TASK GOAL.
Your task is to transcribe, without alteration, the lines from the top of the material below through the line bearing "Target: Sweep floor", inclusive.

INPUT DATA.

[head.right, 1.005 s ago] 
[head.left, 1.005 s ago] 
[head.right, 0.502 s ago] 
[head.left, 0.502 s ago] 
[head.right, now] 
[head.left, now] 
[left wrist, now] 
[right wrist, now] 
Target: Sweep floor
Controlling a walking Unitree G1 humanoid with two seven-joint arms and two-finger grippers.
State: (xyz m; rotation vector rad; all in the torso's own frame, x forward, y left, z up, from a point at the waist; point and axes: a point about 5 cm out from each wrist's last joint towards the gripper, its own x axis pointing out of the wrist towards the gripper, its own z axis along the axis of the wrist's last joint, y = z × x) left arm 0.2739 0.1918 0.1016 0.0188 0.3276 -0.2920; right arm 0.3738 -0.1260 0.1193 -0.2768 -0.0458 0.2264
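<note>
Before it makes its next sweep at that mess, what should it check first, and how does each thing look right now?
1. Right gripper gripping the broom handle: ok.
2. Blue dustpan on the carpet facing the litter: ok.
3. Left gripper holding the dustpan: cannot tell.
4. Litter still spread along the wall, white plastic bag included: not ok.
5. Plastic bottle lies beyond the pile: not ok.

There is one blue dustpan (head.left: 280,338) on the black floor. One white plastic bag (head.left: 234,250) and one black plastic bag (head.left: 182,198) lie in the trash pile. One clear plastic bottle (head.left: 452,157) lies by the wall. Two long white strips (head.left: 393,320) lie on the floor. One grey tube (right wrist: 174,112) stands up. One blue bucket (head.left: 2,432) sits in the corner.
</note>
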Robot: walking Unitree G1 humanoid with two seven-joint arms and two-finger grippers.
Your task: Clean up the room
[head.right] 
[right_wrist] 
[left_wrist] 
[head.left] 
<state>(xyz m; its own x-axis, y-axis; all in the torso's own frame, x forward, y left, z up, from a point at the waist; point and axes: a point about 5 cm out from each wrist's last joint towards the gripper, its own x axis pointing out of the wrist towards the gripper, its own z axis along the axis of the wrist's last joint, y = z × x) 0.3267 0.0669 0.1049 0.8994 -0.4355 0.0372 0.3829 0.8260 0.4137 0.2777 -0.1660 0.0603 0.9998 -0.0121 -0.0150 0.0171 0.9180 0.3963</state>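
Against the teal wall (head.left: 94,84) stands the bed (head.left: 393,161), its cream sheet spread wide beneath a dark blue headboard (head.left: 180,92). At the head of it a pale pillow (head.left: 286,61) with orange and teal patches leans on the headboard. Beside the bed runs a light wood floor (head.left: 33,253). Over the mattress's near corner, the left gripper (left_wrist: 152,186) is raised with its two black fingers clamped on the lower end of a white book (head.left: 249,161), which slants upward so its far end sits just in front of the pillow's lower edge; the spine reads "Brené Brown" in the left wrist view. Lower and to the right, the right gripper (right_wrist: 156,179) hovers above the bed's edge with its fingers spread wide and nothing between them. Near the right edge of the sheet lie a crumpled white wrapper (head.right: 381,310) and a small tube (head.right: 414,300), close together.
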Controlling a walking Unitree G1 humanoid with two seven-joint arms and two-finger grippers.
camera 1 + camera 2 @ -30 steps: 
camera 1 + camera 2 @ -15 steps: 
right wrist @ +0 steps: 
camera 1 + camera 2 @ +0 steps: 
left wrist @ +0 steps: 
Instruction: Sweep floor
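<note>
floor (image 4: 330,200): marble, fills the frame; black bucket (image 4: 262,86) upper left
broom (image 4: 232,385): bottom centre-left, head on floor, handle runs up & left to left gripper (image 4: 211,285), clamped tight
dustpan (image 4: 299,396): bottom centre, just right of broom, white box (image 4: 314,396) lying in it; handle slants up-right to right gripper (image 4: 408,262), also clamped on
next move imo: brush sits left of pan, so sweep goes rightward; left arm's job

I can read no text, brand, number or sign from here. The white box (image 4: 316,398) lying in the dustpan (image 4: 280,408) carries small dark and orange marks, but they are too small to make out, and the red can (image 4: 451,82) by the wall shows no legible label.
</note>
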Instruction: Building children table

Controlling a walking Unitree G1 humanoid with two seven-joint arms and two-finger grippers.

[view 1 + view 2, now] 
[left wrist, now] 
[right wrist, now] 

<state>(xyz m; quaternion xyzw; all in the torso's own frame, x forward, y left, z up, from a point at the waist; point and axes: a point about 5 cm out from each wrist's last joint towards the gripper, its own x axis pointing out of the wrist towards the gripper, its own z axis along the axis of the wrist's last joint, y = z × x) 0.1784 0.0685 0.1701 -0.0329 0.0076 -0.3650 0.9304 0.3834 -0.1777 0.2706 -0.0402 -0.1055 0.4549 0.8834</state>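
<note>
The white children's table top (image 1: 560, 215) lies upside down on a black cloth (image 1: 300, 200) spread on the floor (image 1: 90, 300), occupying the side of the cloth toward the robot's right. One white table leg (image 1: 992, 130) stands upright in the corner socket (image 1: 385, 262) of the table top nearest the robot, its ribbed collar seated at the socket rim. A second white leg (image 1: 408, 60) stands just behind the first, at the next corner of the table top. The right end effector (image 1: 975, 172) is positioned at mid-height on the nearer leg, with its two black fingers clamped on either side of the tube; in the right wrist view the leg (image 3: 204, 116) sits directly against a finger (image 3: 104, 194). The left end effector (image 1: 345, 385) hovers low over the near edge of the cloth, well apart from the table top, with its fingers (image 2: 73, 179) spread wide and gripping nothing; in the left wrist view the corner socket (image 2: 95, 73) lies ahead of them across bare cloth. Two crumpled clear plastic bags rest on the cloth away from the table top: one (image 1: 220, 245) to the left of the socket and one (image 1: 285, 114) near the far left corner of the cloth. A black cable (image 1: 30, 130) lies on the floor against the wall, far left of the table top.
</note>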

WRITTEN REPLY.
[head.right, 1.005 s ago] 
[head.left, 1.005 s ago] 
[head.right, 0.502 s ago] 
[head.left, 0.502 s ago] 
[head.right, now] 
[head.left, now] 
[left wrist, now] 
[right wrist, now] 
Target: Sweep floor

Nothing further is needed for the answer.